The point I’m trying to make is that no matter what genre of RPG you play, you shouldn’t treat those who like a different genre any different: there’s a lot of arrogance in the RPG hobby, a perception that if you play or run a fantasy RPG (D&D or L&L for example) then you’re not a “proper” GM. That’s total nonsense. Yes, some games are more complicated than others, but we’ve had a lot of fun with simple systems like Star Wars D6, and a lot of my players have fond memories of these games. A complicated system like CthulhuTech’s Framewerk or Shadowrun have done the same thing.

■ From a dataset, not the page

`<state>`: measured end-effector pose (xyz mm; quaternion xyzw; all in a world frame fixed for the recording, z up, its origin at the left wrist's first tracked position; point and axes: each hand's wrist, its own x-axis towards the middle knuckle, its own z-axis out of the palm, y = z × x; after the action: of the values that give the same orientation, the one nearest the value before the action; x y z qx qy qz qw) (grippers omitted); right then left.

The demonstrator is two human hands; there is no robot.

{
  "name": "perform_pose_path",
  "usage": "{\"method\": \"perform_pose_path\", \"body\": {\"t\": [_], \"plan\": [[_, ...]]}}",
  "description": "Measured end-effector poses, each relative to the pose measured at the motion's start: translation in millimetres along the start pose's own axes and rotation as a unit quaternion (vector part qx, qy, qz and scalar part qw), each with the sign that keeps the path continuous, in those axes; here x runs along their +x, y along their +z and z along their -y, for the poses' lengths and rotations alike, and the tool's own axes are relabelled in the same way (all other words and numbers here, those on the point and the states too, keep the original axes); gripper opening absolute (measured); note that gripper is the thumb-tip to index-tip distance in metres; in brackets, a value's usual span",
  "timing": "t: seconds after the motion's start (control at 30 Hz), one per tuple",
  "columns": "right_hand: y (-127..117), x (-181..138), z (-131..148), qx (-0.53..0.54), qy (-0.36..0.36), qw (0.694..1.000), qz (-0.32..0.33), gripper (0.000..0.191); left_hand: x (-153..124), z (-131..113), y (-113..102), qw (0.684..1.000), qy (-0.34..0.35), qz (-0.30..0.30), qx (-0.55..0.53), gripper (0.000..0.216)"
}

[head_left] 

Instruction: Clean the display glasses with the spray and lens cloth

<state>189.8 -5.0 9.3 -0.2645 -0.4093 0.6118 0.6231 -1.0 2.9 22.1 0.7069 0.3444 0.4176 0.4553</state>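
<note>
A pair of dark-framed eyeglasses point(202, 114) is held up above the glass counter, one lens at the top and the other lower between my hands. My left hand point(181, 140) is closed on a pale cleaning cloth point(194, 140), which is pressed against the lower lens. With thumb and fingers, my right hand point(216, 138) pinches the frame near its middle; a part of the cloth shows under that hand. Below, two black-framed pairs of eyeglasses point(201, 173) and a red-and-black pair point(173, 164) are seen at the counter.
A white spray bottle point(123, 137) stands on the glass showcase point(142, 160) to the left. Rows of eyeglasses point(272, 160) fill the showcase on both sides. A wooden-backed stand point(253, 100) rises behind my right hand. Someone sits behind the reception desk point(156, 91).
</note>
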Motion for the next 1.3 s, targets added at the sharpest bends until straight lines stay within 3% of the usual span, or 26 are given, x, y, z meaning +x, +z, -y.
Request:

Oh, and one final thing. I was speaking to a friend who participates in Edinburgh’s Vampire LARP, Embraced (http://www.embraced.org.uk). I thought I’d mention the fact that they’re always on the lookout for new blood (sorry!), i.e. new players as it were. They’re quite a close knit group so if you’re new to Edinburgh it might be worth a visit if you’re looking for new friends. There’s always ORC Edinburgh as well – it’s also worth me mentioning my Gaming in Edinburgh page as well.